The classic title track follows. Not much more can be said about this great song that hasn’t been said here and elsewhere. As stated above the song was a response to the Beach Boys (from their “Holland” album). The original song of doubt is answered by McVay with a wonderful, triumphant song of faith with such a memorable message and melody. I have never made “over-spiritualized” comments in these reviews, but I firmly believe this song is truly inspired in the Biblical sense of the word. Stylistically borrowing from the eagles and the Beach Boys the song still sounds great, if not “fresh” in todays electronic-obsessed world.
The original title track, “The Lighter Side of Darkness” follows. This much more progressive rock song combines mid-70’s art rock with 60’s acid rock. I once read a review that said it was like jethro Tull meets the Doors. I liked that! Buford’s piano work steals the show here.

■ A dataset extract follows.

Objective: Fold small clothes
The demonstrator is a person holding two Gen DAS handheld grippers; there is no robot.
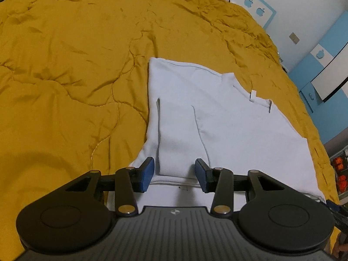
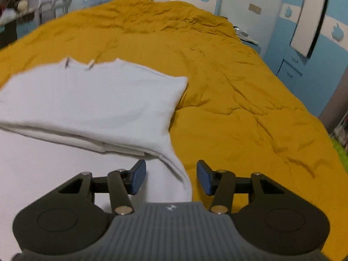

Another real Jesus Music classic is found here with “Sweet Jesus Morning.” The song quickly became a favorite among youth groups and helped make the band a :must see” Christian band for the time. A tough of ELP here with great and tight harmonies and a worshipful chorus. This time it is Buford’s flute work that adds the extra touch.
A jazzy “More Than Sunlight” features Daniel Gardner’s impressive trumpet work. Another borderline classic song, the song would actually find life again in Southern California as it became a regular recurrent song on a new radio station called KYMS.
The album closes with “Back Home.” The theme of the sailor lost in the dark clouds of a storm is brought full circle here as the listener discovers the road back home to God. One can here the very real possibility of Terry Taylor being influenced by this album. The heavy orchestration combined with Bealtesque art rock would find itself both on Shotgun Angel and Horrendous Disc.
This is about as perfect as a Jesus Music album ever recorded. From the artwork to the the final note one would be hard pressed to find much fault with the project. It’s lasting impression left an indelible mark on an entire generation of Christian Music fans who would most obviously rank it among the Top 5 ost important and quality albums of it’s genre. Only one other Calvary album ranks higher.
It is even all the more amazing when one considers that it is an album that almost never was!